The big banks take pains to say that the vast majority of the money they pay their CEOs is “variable” or “at risk.” However, 2020 showed us that when the books close on a disappointing year, the CEOs’ paycheques don’t vary significantly from prior years, or seem to be much at risk at all.
Canada’s Big Five banks all use some variant of profitability or profit growth as one of the most important metrics used to judge their performance; all missed their goals by double digits. Rare, however, was the bank chief executive who saw his paycheque decline more than the low single digits. Some saw an increase.
To be fair, 2020 was a year of COVID-19, when the banks were facing a possible existential crisis. To have emerged from the first year of the pandemic with a mere 20-per-cent miss in profit goals could be seen as a massive managerial success.
At the same time, when so many Canadians have either seen their incomes wiped out, or have been required to report to work and risk infection with a deadly disease in order to earn working-class wages, it’s fair to examine a compensation system in which hardship means making $10-million instead of $11-million.
At pay time, the banks use a variety of metrics to calculate a “business performance factor” (BPF) that’s used to set annual cash bonuses and sometimes the amount of stock awards as well. There are several metrics measured to the decimal – but there are also subjective considerations. And the formulas are often better at adding to CEO pay than taking away from it.
Let’s take a tour to illustrate, starting with Royal Bank of Canada.
CEO Dave McKay had an annual “target bonus” of $2.25-million in cash for the fiscal year ended last Oct. 31. Sixty per cent of that bonus was based on hitting a profit target – which the bank missed by 14 per cent. To its credit, RBC didn’t adjust the target because of COVID-19, and the bank chose to give Mr. McKay none of the $1.35-million he could have received for that portion of the bonus plan.
But $225,000 of his goal was based on customer satisfaction, and the RBC board determined that the bank’s customers were so happy, it gave Mr. McKay $258,750, or 115 per cent of the goal. Another $675,000 was based on “risk and strategic objectives” – and RBC’s board felt Mr. McKay was so strategic, it gave him $1,147,500, or 170 per cent of his target. All told, after losing the profit-based portion of the bonus, he made back more than $500,000 in above-target payments in other areas. His total pay of $13.48-million was down by just 1.6 per cent from the prior year.

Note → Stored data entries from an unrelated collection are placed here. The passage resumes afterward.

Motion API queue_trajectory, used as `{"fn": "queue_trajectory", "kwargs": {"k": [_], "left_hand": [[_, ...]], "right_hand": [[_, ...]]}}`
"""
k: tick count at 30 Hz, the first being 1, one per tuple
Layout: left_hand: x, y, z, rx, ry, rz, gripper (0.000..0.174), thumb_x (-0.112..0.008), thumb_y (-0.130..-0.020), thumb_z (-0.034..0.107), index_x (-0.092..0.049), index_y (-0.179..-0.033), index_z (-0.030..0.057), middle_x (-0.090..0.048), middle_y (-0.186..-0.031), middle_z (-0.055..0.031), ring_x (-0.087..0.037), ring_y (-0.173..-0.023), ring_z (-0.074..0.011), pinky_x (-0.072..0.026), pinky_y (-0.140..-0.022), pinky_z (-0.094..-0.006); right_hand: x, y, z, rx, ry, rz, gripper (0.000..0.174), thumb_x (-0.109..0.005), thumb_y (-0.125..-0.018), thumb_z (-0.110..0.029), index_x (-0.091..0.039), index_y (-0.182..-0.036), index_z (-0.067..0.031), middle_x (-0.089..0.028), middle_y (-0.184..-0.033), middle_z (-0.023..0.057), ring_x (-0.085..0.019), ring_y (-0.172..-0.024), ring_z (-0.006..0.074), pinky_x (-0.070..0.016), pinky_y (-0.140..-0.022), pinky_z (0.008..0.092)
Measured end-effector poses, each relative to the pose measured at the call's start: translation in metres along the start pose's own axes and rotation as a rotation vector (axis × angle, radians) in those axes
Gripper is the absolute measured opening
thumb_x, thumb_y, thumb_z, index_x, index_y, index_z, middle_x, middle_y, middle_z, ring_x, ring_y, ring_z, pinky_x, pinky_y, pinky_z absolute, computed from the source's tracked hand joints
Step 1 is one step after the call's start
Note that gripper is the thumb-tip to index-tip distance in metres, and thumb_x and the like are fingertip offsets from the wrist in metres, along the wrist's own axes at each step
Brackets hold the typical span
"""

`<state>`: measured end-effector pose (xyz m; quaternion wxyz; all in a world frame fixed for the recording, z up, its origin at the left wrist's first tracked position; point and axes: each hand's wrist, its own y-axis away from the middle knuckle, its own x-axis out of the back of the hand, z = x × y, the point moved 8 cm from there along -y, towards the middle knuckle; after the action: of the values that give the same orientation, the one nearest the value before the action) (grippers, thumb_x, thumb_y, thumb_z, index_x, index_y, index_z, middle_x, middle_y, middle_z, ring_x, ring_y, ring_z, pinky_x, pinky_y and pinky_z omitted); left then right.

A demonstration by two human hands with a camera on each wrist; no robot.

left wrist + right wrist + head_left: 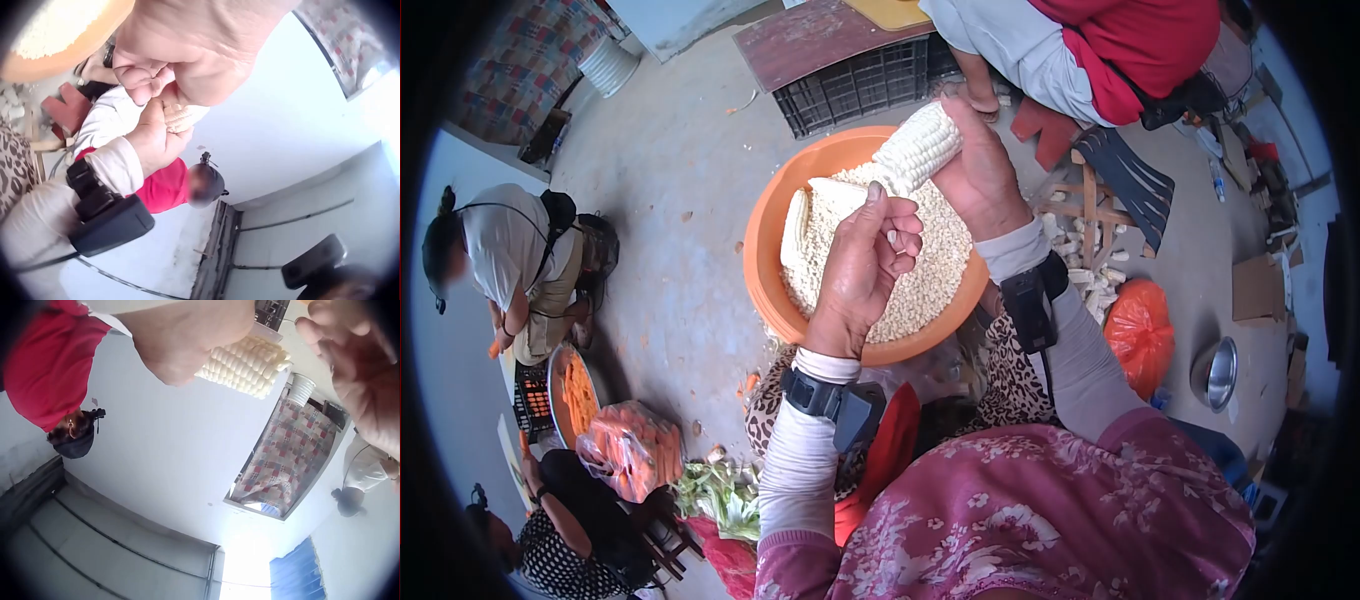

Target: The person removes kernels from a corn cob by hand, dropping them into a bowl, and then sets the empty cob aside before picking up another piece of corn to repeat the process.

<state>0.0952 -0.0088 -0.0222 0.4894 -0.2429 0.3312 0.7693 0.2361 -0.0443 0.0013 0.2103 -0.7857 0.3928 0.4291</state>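
Note:
My right hand (980, 170) grips a white corn cob (925, 145) over the orange tub (765, 270) of loose kernels (910, 275). Just below the cob's lower end is my left hand (865, 250), its thumb raised to that end and its fingers curled, with a small pale piece like a kernel among them. Whether the thumb touches the cob is unclear. Two more pieces of corn, one a whole cob (796, 228), lie on the kernels. In the right wrist view, rows of kernels show on the held cob (247, 365), with my left hand (365, 381) beside it.
Beyond the tub stands a black crate (855, 85) under a board. A person in red (1140, 50) sits at upper right, near a small stool (1125, 180) and stripped cobs (1090, 280). To the left are two people, a basin of carrots (578, 395) and bagged carrots (635, 445).

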Motion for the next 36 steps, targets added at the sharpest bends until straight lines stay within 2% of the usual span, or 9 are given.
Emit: {"fn": "queue_trajectory", "kwargs": {"k": [7,13,22,25,29,31,32,33,36], "left_hand": [[0.003,-0.005,-0.005,-0.014,0.047,-0.003,0.025,-0.051,-0.094,0.024,-0.057,-0.090,0.0004,-0.056,-0.070,-0.0049,-0.049,-0.056,-0.0113,-0.0383,-0.050,-0.0204],[-0.003,-0.003,-0.001,-0.068,0.076,0.038,0.022,-0.052,-0.093,0.021,-0.052,-0.078,0.0042,-0.049,-0.063,-0.0019,-0.040,-0.052,-0.0095,-0.0334,-0.047,-0.0208],[-0.010,0.006,0.019,-0.330,-0.315,0.093,0.021,-0.051,-0.091,0.017,-0.049,-0.073,0.0066,-0.047,-0.059,-0.0006,-0.040,-0.050,-0.0077,-0.0319,-0.047,-0.0206],[-0.027,0.013,0.014,-0.330,-0.518,-0.024,0.022,-0.050,-0.091,0.017,-0.048,-0.071,0.0066,-0.048,-0.060,-0.0011,-0.041,-0.052,-0.0074,-0.0320,-0.048,-0.0206],[-0.016,0.001,0.001,-0.165,-0.223,-0.058,0.020,-0.046,-0.092,0.021,-0.051,-0.082,0.0046,-0.053,-0.067,-0.0040,-0.043,-0.053,-0.0098,-0.0325,-0.048,-0.0211],[-0.005,-0.001,-0.002,-0.075,0.049,0.070,0.025,-0.045,-0.094,0.028,-0.051,-0.090,0.0039,-0.054,-0.071,-0.0047,-0.047,-0.056,-0.0113,-0.0330,-0.048,-0.0216],[-0.006,-0.002,0.001,-0.120,0.037,0.007,0.036,-0.043,-0.095,0.039,-0.052,-0.092,0.0037,-0.055,-0.073,-0.0043,-0.050,-0.060,-0.0114,-0.0334,-0.047,-0.0215],[-0.006,-0.002,0.003,-0.120,0.037,0.007,0.036,-0.043,-0.095,0.039,-0.052,-0.092,0.0037,-0.055,-0.073,-0.0043,-0.050,-0.060,-0.0114,-0.0334,-0.047,-0.0215],[-0.006,-0.003,0.006,-0.126,-0.098,0.015,0.042,-0.040,-0.096,0.045,-0.052,-0.091,0.0040,-0.055,-0.071,-0.0034,-0.050,-0.059,-0.0105,-0.0330,-0.047,-0.0208]], "right_hand": [[0.001,0.001,0.011,-0.037,0.009,-0.001,0.016,-0.058,-0.088,-0.016,-0.054,-0.091,-0.0012,-0.056,-0.085,0.0055,-0.056,-0.079,0.0158,-0.0487,-0.072,0.0322],[0.000,0.003,0.007,-0.028,0.007,0.008,0.015,-0.060,-0.087,-0.015,-0.054,-0.091,-0.0023,-0.056,-0.086,0.0043,-0.056,-0.079,0.0144,-0.0484,-0.072,0.0310],[0.000,-0.001,0.004,-0.023,0.021,-0.030,0.015,-0.059,-0.088,-0.018,-0.054,-0.091,-0.0037,-0.056,-0.085,0.0037,-0.056,-0.079,0.0144,-0.0484,-0.072,0.0322],[-0.005,0.003,-0.001,-0.090,-0.056,-0.022,0.017,-0.056,-0.090,-0.020,-0.053,-0.093,-0.0041,-0.057,-0.087,0.0056,-0.057,-0.081,0.0177,-0.0491,-0.075,0.0359],[-0.005,0.007,0.006,-0.197,-0.123,0.005,0.018,-0.053,-0.091,-0.023,-0.052,-0.096,-0.0051,-0.058,-0.090,0.0080,-0.059,-0.084,0.0219,-0.0492,-0.079,0.0401],[-0.003,0.005,0.010,-0.206,-0.106,-0.016,0.019,-0.054,-0.091,-0.023,-0.052,-0.097,-0.0051,-0.058,-0.089,0.0080,-0.059,-0.084,0.0218,-0.0492,-0.079,0.0399],[-0.002,0.003,0.012,-0.214,-0.090,-0.036,0.019,-0.054,-0.091,-0.023,-0.052,-0.097,-0.0052,-0.058,-0.089,0.0079,-0.059,-0.083,0.0216,-0.0491,-0.079,0.0396],[0.003,0.001,0.015,-0.215,-0.089,-0.036,0.019,-0.054,-0.091,-0.023,-0.052,-0.097,-0.0052,-0.058,-0.089,0.0079,-0.059,-0.083,0.0216,-0.0491,-0.079,0.0396],[0.007,-0.001,0.025,-0.263,-0.142,-0.090,0.023,-0.051,-0.092,-0.024,-0.052,-0.101,-0.0022,-0.061,-0.099,0.0180,-0.060,-0.094,0.0287,-0.0478,-0.087,0.0436]]}}
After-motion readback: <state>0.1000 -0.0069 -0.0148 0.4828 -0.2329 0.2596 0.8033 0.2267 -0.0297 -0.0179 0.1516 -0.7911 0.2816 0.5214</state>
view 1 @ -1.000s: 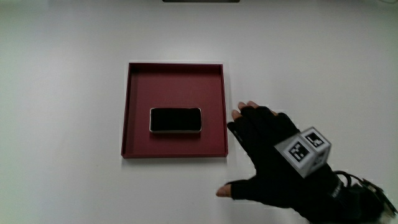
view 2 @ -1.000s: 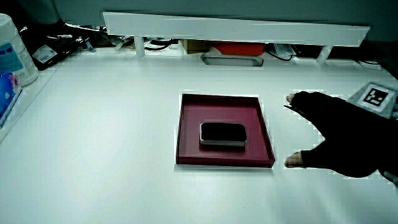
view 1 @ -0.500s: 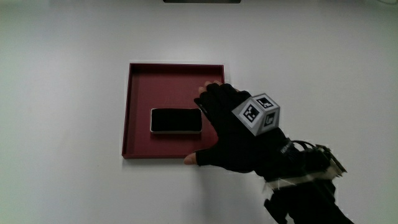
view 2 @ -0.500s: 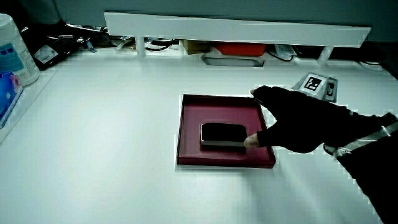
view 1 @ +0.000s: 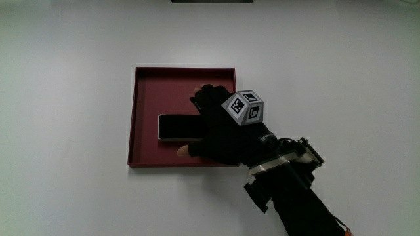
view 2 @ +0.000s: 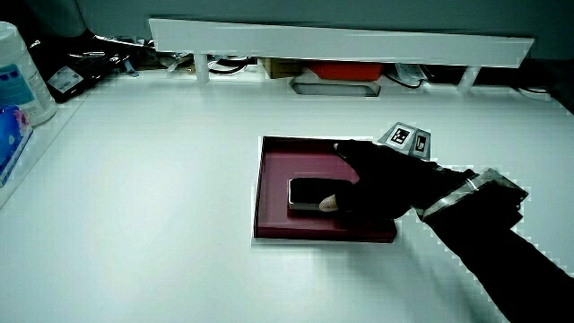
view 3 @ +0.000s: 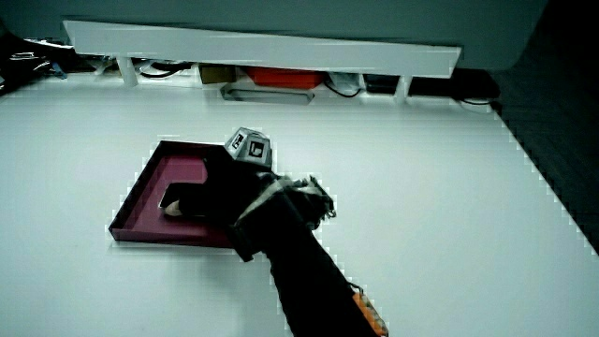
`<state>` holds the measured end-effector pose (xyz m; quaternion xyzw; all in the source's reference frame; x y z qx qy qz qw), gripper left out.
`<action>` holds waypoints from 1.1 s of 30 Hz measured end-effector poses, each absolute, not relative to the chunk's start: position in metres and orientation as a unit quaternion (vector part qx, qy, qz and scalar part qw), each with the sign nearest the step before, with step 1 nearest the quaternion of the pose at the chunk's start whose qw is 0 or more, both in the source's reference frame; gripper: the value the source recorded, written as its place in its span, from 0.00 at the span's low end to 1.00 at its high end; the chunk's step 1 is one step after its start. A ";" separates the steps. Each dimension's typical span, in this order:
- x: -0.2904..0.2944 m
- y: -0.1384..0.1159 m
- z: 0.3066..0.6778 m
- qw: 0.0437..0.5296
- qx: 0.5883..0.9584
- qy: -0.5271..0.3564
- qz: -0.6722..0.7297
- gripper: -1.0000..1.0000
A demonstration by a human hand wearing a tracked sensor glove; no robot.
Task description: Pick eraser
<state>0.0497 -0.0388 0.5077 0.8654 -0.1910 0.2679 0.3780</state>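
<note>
One shallow red tray [view 1: 149, 85] on the white table [view 1: 65, 131], probably there to keep the target in a known spot. Inside it, flat on the tray floor, a black eraser [view 1: 173, 128] with a pale rim. Long axis across the table, parallel to the tray wall nearest the person; short ends toward the tray's side walls. One end bare, the other hidden under the hand [view 1: 220, 128]. Fingers [view 1: 201, 97] apart, reaching past the eraser's farther long side. Thumb [view 1: 184, 151] at the nearer long side; touching or just beside, cannot tell. Straddles the narrow width, seemingly for a pinch not yet closed. Patterned cube [view 1: 244, 108] on the glove's back; forearm [view 1: 295, 190] angled toward the person.
</note>
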 end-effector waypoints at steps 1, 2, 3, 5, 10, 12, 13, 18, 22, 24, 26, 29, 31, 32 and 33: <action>0.049 -0.039 0.513 0.381 0.864 -0.192 0.265 0.50; 0.048 -0.039 0.514 0.382 0.864 -0.187 0.268 0.50; 0.048 -0.039 0.516 0.379 0.865 -0.185 0.270 0.50; 0.046 -0.038 0.526 0.388 0.865 -0.185 0.259 0.50; 0.044 -0.037 0.536 0.397 0.863 -0.176 0.258 0.50; 0.043 -0.037 0.533 0.395 0.863 -0.177 0.260 0.50; 0.044 -0.036 0.539 0.396 0.865 -0.173 0.253 0.50; 0.044 -0.036 0.539 0.397 0.860 -0.177 0.268 0.50; 0.045 -0.035 0.539 0.372 0.868 -0.176 0.278 0.50; 0.045 -0.034 0.537 0.354 0.877 -0.174 0.274 0.50; 0.045 -0.034 0.535 0.345 0.881 -0.176 0.273 0.50; 0.045 -0.033 0.537 0.343 0.880 -0.176 0.277 0.50; 0.045 -0.033 0.535 0.341 0.879 -0.181 0.279 0.50; 0.045 -0.033 0.535 0.340 0.881 -0.180 0.275 0.50; 0.045 -0.033 0.534 0.340 0.881 -0.180 0.275 0.50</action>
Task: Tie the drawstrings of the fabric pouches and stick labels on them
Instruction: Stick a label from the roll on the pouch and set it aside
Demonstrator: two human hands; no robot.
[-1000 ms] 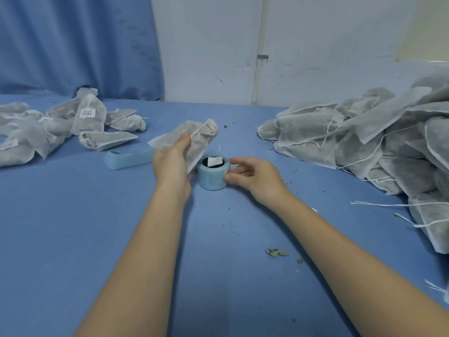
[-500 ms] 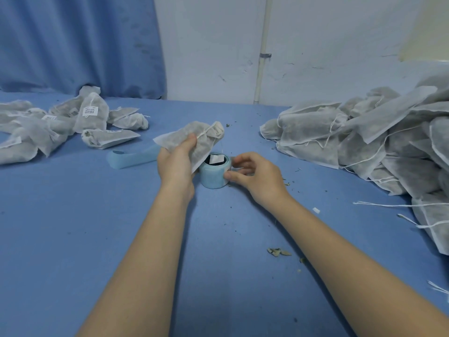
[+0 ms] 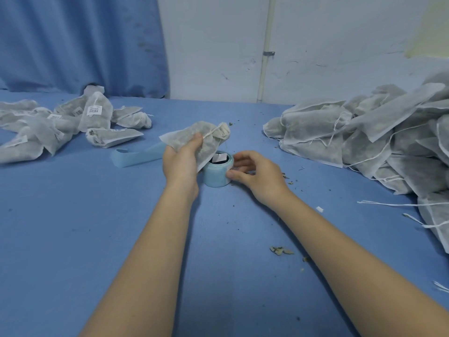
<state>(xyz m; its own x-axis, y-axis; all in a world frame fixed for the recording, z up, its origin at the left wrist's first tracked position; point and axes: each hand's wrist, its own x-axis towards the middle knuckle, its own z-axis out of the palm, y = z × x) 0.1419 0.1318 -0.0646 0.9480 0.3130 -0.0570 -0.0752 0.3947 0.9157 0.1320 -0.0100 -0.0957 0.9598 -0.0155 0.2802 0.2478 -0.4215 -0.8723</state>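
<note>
Your left hand (image 3: 181, 161) is holding a grey pouch (image 3: 198, 137) up near the middle of the frame, with your fingers curled round its lower edge. The pouch's tied end with its white string is pointing to the upper right. Just under the pouch, a light blue roll of labels (image 3: 217, 175) is sitting on the blue table (image 3: 73, 239). Your right hand (image 3: 257, 175) is touching the right side of the roll. Your thumb and fingertips are pinching at a small white label (image 3: 230, 169) there, but it is too small for you to tell how much is peeled. A long blue strip of backing paper (image 3: 136, 158) is trailing from the roll toward the left.

In the upper left of the frame, a group of labelled pouches (image 3: 73, 122) is lying, some showing white stickers. On the right side, a big heap of unlabelled pouches (image 3: 364, 139) is piling up with loose white strings hanging out. Little bits of dry leaf (image 3: 280, 250) are lying on the table at the lower right.
</note>
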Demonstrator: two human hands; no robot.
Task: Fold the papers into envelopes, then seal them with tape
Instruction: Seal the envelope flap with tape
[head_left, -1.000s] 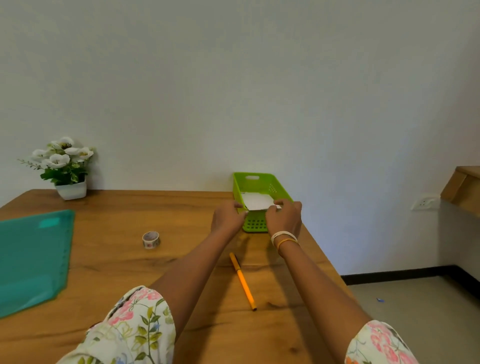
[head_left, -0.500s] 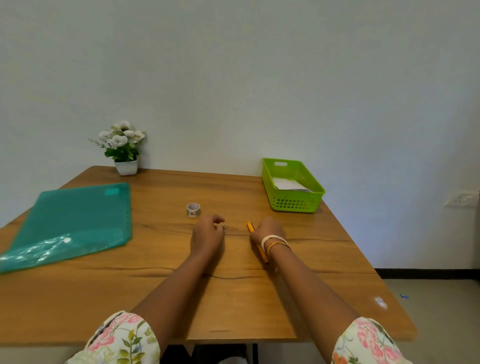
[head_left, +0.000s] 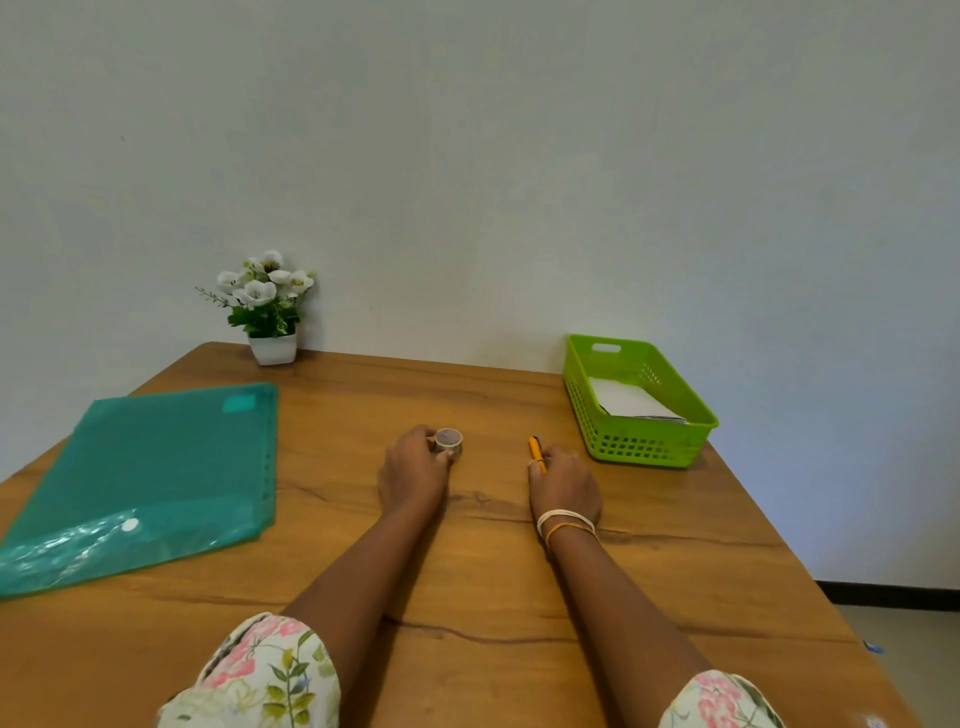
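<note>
Tape roll (head_left: 449, 440) stands on the desk (head_left: 493, 597), pinched by the curled fingers (head_left: 435, 452) of the left hand (head_left: 413, 475). Right hand (head_left: 563, 486) grips an orange pen (head_left: 536, 453). Folded white paper (head_left: 626, 401) lies inside the green basket (head_left: 670, 447), right of both hands.

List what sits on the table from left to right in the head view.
Teal folder → flower pot → left hand holding the tape roll → right hand on the orange pen → green basket with white paper.
</note>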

Over at Toronto-Dominion Bank, Bharat Masrani was the rare CEO whose pay dropped by double digits, to $10.52 million. (A change in an estimate of pension values was a big contributor to the drop, in addition to a reduction in incentive compensation.)
At TD, the BPF used to adjust variable pay includes three metrics, with a form of net income the highest-weighted at 70 per cent. That BPF can rise to 130 per cent, adding to incentive pay, in a good year. But no matter how much TD misses its financial targets, the BPF can be cut by no more than 20 per cent – meaning 80 per cent of the variable pay is still on tap.
In its proxy statement to shareholders, TD says what several peers have said in the past about why their compensation systems aren’t designed for zero bonuses, or the forfeiture of all stock awards: If we actually cut CEO pay by too much based on our results, our leader might do something risky. More formally, TD explains: “This aligns the plan with the bank’s risk appetite and desired culture, avoiding creating an incentive for inappropriate risk-taking.”
TD explicitly says its board decided its BPF of 87 – or cutting certain incentive pay by 13 per cent after missing its profit goal by 22 per cent – was appropriate. Canadian Imperial Bank of Commerce’s board used discretion to cut its BPF of 94 (calculated after missing its profit goal by 21 per cent) by an additional five percentage points. Despite worse corporate performance, CEO Victor Dodig’s $9.68-million paycheque was more money than he made in fiscal 2019, because the board raised his overall target pay by $1.25-million.
Bank of Montreal missed two of four goals, calculated a BPF of 89 per cent and the board’s big discretionary move was to shave off two percentage points. So, CEO Darryl White’s total pay of $11.09-million was 2 per cent more than the prior year. Bank of Nova Scotia missed its two earnings-based goals by more than 20 per cent and saw costs grow faster than revenue, but its BPF ultimately came out at 88. CEO Brian Porter made $12.22-million, 3.2 per cent less than the year before.
There are dozens of pages of compensation disclosure put out by the banks each year. They reveal a system that, at its heart, is structured to pay out millions almost no matter the result. The biggest risk to bank-CEO pay is shareholders figuring out that CEOs don’t risk much at all.